Records supplied

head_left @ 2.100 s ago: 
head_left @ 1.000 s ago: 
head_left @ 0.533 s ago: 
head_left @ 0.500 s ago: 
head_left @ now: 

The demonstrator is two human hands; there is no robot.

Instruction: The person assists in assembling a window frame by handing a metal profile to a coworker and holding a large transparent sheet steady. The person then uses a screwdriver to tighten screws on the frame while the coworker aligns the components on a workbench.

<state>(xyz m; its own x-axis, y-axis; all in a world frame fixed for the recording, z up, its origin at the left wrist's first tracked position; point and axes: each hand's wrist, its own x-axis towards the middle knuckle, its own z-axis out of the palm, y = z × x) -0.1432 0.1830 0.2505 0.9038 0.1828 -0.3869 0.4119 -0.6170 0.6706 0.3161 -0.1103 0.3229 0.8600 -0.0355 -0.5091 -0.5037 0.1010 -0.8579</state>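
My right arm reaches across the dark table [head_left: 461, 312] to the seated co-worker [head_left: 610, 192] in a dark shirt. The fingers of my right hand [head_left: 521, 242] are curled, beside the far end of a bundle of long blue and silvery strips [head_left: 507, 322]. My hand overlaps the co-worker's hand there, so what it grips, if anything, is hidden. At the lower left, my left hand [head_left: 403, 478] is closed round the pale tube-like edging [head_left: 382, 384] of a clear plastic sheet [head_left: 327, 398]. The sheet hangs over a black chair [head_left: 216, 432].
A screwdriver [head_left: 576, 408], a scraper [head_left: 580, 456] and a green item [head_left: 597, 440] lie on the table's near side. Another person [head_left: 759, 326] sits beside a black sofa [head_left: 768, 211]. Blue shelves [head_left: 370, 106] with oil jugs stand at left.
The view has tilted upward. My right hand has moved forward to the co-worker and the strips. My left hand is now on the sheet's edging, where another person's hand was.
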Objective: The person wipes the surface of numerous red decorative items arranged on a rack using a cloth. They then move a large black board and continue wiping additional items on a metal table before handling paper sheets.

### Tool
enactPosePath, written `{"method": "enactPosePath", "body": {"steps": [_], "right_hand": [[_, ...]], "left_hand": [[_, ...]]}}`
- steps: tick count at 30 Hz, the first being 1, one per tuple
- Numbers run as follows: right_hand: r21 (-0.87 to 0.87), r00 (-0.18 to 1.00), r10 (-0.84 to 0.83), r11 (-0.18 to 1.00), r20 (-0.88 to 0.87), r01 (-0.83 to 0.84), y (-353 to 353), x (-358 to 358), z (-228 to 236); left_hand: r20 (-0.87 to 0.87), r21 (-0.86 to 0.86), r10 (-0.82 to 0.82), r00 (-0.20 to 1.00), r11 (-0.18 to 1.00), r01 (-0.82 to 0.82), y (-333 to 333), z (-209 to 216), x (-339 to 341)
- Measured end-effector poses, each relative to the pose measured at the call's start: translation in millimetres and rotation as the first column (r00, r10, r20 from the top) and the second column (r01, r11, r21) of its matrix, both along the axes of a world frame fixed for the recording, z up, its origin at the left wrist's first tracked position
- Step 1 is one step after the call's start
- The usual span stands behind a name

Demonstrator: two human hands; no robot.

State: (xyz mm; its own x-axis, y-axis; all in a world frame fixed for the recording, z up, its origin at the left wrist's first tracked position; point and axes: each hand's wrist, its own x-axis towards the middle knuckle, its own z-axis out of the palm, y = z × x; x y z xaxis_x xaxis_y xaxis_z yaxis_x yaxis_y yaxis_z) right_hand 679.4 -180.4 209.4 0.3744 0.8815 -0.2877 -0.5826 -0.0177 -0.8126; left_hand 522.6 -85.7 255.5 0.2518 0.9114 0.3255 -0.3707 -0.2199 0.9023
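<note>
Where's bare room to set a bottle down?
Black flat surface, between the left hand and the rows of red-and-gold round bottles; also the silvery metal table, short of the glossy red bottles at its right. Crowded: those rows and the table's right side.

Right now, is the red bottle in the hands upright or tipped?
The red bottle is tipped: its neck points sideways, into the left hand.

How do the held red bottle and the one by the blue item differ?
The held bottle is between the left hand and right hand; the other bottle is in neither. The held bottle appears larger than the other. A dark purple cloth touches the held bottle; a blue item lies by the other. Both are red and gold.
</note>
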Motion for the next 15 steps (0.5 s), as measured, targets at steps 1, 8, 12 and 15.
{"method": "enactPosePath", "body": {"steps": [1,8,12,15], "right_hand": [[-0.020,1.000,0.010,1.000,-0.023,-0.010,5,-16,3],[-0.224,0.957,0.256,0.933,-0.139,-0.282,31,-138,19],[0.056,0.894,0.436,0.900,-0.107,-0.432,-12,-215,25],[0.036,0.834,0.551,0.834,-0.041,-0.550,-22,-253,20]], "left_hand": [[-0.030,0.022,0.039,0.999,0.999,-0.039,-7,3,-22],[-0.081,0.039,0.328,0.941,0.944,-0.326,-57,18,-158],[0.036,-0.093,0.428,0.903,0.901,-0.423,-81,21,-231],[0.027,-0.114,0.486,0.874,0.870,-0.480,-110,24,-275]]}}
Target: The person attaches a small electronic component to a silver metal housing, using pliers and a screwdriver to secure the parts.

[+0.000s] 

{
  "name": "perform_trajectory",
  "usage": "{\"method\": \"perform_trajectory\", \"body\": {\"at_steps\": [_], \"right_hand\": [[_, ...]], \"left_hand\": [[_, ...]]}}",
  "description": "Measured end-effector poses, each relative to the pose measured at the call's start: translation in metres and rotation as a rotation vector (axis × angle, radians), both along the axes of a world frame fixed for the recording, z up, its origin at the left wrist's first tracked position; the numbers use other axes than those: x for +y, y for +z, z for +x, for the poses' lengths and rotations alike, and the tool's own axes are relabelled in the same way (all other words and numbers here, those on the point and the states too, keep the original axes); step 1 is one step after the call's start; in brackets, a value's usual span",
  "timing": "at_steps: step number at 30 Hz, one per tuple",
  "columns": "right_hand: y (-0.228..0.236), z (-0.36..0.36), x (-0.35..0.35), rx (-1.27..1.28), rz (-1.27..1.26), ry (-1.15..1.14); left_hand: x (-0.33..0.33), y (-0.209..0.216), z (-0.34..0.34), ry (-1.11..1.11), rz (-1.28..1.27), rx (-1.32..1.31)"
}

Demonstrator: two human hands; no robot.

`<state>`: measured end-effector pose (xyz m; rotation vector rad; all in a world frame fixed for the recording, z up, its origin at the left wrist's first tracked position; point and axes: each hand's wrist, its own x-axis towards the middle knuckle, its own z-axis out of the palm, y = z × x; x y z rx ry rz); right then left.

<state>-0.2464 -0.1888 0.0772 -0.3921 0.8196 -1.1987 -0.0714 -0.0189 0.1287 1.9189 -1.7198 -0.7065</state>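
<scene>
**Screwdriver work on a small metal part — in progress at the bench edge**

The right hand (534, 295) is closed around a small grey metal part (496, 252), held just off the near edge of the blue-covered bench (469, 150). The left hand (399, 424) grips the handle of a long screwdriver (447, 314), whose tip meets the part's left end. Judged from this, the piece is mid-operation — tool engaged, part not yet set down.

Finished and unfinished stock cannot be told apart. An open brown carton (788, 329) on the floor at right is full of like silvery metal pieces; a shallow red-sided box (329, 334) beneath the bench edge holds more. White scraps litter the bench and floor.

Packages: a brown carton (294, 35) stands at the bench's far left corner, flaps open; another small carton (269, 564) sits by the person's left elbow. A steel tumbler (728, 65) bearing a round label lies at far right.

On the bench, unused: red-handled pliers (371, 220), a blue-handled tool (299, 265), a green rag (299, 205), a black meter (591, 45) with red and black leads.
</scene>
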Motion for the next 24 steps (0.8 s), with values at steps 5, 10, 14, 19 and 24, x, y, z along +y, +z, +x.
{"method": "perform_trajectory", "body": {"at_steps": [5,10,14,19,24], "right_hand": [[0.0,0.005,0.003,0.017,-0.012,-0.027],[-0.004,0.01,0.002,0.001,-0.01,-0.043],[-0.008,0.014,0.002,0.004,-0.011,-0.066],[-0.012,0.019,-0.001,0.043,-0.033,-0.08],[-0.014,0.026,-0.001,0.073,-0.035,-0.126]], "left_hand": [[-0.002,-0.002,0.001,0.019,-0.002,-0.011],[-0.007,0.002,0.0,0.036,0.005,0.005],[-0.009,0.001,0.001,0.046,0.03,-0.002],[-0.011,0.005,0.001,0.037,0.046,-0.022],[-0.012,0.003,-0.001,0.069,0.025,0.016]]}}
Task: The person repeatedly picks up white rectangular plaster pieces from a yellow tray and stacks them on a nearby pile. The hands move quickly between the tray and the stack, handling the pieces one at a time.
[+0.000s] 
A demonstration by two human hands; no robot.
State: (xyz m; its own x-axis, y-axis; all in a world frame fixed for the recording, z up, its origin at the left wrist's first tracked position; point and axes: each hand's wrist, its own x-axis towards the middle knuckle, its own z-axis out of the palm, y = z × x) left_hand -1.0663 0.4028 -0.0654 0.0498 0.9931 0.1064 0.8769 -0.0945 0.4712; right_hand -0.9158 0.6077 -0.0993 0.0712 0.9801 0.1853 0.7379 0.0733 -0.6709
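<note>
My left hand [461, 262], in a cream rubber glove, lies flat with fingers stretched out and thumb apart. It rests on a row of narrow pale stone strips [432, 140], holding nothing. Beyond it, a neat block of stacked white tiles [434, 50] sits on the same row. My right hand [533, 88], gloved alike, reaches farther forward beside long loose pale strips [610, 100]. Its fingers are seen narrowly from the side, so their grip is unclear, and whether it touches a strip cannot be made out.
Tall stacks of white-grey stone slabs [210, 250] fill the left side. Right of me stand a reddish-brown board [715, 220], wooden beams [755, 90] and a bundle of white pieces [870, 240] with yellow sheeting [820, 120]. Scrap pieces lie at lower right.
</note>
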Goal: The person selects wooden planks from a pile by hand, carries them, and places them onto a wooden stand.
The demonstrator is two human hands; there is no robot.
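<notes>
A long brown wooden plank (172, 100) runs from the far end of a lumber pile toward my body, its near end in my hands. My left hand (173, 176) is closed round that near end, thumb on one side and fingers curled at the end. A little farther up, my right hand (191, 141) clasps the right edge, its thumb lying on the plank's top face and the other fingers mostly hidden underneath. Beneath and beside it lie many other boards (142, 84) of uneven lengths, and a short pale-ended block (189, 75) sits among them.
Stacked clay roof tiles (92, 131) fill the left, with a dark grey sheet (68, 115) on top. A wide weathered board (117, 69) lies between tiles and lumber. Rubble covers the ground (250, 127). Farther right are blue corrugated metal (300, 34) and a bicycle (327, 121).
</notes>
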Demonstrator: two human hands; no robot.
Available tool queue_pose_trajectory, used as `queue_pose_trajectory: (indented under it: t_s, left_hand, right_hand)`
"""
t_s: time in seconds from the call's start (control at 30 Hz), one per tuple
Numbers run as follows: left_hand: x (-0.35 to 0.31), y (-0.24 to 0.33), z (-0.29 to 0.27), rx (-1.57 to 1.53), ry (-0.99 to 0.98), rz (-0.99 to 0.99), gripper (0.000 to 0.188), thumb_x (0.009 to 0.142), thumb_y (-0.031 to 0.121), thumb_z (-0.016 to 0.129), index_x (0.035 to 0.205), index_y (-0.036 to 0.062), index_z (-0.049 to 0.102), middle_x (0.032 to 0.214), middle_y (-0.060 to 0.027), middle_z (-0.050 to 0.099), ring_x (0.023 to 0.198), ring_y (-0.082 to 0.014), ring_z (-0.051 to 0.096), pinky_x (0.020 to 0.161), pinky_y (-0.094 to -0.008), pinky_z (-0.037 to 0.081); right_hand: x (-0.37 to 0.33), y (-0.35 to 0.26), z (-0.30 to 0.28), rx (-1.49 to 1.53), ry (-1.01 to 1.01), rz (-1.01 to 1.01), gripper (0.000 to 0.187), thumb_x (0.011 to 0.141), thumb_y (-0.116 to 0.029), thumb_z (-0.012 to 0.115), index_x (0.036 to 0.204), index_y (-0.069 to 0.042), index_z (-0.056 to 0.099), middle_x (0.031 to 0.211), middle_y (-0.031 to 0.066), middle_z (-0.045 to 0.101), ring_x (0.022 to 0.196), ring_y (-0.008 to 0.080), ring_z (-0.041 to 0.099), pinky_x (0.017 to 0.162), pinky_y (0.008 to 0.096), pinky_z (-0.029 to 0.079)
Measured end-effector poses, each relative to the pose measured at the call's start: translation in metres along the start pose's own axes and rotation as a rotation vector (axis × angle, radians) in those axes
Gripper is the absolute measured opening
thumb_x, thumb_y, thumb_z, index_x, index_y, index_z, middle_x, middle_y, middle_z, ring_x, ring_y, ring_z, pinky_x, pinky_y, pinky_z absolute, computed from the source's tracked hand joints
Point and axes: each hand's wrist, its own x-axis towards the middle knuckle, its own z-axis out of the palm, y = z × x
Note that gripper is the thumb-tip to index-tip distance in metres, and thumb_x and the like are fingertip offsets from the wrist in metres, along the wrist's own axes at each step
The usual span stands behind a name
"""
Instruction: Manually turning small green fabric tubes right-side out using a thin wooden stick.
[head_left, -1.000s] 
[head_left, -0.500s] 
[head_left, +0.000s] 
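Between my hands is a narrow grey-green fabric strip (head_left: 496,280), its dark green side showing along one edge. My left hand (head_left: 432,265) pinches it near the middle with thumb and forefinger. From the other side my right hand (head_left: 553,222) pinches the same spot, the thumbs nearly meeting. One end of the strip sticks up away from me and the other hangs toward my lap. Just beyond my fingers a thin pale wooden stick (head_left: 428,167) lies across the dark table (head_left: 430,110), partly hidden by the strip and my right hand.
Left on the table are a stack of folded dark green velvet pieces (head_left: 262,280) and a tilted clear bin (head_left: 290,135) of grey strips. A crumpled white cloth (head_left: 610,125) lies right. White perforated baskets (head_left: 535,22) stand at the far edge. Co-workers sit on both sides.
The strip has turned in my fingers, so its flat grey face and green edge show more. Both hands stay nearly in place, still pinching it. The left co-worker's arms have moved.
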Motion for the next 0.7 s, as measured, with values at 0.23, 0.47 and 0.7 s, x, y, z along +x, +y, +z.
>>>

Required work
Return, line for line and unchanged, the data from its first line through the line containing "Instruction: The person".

Solution
head_left @ 2.100 s ago: 
head_left @ 1.000 s ago: 
head_left @ 0.533 s ago: 
head_left @ 0.500 s ago: 
head_left @ now: 

The demonstrator is two human hands; there is no robot.

Instruction: The person assists in assembling a window frame by handing a metal profile to a coworker and holding a large transparent sheet steady. The person then uses a screwdriver to tighten screws on the frame while the coworker aligns the components on a workbench.

There is nothing more to the answer.